Your assignment
Where the material below has a line containing "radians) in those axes", start repeating exactly, and keep going through the line containing "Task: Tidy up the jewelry", with no other lines.

Extracted material
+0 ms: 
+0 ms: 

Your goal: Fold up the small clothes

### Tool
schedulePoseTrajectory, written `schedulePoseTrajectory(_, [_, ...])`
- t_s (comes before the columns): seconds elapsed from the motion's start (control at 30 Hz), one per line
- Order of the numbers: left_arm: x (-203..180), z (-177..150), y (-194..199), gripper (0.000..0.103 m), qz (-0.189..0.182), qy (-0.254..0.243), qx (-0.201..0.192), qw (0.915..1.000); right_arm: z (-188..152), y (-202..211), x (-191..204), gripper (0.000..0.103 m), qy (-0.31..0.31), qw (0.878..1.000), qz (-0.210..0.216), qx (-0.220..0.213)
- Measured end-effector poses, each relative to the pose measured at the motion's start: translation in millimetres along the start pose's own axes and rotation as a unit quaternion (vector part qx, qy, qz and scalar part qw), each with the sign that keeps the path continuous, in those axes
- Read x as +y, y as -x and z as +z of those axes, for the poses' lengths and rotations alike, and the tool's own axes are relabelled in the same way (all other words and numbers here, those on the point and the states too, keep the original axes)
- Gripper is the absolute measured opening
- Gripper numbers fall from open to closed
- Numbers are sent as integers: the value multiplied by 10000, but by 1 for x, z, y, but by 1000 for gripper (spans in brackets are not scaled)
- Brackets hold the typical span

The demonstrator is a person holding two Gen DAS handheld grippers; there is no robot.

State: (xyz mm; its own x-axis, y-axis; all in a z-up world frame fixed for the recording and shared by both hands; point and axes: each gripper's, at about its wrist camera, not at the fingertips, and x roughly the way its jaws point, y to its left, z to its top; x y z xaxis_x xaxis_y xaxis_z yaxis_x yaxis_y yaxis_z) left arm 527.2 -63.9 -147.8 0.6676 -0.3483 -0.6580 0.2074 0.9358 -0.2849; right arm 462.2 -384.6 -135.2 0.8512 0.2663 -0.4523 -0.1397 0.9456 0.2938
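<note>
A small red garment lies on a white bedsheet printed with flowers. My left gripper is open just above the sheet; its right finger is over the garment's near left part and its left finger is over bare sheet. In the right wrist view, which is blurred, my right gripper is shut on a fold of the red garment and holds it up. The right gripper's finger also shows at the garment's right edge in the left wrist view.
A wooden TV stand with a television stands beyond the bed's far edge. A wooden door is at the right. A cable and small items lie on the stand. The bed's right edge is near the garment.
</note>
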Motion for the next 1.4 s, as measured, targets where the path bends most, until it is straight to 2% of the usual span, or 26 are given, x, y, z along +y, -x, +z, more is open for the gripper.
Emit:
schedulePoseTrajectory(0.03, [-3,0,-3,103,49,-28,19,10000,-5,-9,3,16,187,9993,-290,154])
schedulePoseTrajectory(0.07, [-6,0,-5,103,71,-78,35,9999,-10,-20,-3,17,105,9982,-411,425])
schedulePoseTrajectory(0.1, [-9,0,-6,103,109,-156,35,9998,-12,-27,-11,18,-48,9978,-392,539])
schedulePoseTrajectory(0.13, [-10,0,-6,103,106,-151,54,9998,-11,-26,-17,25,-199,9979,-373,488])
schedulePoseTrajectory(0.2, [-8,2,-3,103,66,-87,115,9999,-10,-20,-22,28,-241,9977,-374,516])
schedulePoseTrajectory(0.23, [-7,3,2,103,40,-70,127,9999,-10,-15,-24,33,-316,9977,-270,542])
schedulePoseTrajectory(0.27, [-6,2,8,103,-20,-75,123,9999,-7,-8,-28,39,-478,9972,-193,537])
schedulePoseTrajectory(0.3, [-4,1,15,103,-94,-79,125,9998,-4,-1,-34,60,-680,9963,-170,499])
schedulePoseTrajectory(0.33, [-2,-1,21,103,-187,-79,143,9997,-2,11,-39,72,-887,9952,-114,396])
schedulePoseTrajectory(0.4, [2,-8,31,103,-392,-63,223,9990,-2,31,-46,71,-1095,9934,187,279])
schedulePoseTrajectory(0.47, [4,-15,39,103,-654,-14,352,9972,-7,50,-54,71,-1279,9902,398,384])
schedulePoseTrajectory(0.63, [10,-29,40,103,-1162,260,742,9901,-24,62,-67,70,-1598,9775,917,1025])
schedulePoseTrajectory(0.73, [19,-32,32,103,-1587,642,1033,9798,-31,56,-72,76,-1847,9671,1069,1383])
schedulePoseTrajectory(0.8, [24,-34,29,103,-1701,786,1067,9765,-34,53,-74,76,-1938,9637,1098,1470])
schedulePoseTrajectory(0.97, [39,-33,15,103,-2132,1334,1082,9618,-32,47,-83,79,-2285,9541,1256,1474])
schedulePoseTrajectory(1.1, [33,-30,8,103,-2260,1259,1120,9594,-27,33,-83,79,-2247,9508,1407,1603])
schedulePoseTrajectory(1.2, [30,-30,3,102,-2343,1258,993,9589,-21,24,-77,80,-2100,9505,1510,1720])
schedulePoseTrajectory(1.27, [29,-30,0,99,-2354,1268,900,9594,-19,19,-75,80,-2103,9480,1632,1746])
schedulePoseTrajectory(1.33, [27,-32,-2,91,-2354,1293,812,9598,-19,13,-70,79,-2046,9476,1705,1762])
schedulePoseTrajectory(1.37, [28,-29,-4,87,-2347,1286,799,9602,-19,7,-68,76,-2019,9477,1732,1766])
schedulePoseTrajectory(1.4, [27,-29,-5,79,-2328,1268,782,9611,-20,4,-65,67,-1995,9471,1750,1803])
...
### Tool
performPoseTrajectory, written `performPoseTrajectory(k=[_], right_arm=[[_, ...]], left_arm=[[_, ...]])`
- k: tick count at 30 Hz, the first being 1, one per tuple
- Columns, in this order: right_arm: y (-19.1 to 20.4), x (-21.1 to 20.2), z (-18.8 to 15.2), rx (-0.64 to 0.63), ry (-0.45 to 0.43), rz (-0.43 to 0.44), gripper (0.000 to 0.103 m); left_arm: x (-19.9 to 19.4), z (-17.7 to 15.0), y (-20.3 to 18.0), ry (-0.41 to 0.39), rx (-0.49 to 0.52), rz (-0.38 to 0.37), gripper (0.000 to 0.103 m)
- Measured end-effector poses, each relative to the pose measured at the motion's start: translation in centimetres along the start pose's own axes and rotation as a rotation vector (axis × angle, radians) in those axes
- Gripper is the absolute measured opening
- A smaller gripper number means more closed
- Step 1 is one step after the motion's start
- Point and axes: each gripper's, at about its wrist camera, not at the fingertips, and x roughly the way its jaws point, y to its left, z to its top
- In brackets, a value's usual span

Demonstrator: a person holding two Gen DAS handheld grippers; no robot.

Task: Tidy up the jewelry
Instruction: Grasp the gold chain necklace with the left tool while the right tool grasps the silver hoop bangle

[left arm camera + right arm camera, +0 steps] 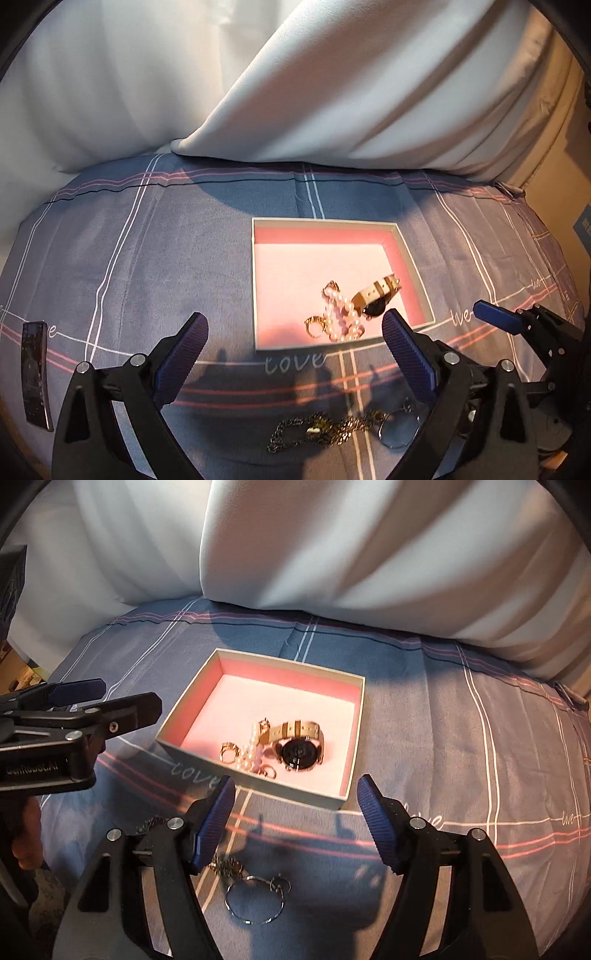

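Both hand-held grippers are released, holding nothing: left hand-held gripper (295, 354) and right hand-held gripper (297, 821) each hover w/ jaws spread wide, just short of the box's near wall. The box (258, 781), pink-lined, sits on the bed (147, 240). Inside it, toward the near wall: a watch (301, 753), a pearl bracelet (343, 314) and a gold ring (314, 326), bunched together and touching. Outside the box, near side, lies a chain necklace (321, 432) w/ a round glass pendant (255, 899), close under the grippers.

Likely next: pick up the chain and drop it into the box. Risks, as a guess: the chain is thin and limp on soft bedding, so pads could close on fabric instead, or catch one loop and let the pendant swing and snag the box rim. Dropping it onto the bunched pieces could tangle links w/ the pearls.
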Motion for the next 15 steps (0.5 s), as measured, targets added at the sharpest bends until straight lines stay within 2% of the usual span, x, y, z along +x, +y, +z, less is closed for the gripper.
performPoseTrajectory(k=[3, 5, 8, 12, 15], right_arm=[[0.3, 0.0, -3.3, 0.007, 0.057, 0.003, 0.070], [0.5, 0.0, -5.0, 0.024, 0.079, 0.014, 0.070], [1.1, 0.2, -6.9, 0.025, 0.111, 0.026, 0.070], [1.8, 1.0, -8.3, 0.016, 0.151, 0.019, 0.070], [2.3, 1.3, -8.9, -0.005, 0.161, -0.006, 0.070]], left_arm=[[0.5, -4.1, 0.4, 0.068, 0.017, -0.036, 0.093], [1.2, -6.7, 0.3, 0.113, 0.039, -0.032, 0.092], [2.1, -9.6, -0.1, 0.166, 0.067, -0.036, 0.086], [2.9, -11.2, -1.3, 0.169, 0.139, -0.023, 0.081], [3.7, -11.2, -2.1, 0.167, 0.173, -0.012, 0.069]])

Finished task
- Measured end-effector poses, each relative to the pose measured at the motion's start: translation in centimetres along the start pose's own axes and rotation as a rotation vector (axis × angle, radians) in those axes
- Gripper is the absolute measured opening
- A smaller gripper number means more closed
- Step 1 is one step after the motion's start
- Point and axes: each gripper's, at about its wrist camera, not at the fingertips, and x roughly the way its jaws point, y to its left, z to its top
- In brackets, a value's usual span

Demonstrator: a person holding two Gen DAS handheld grippers; no robot.

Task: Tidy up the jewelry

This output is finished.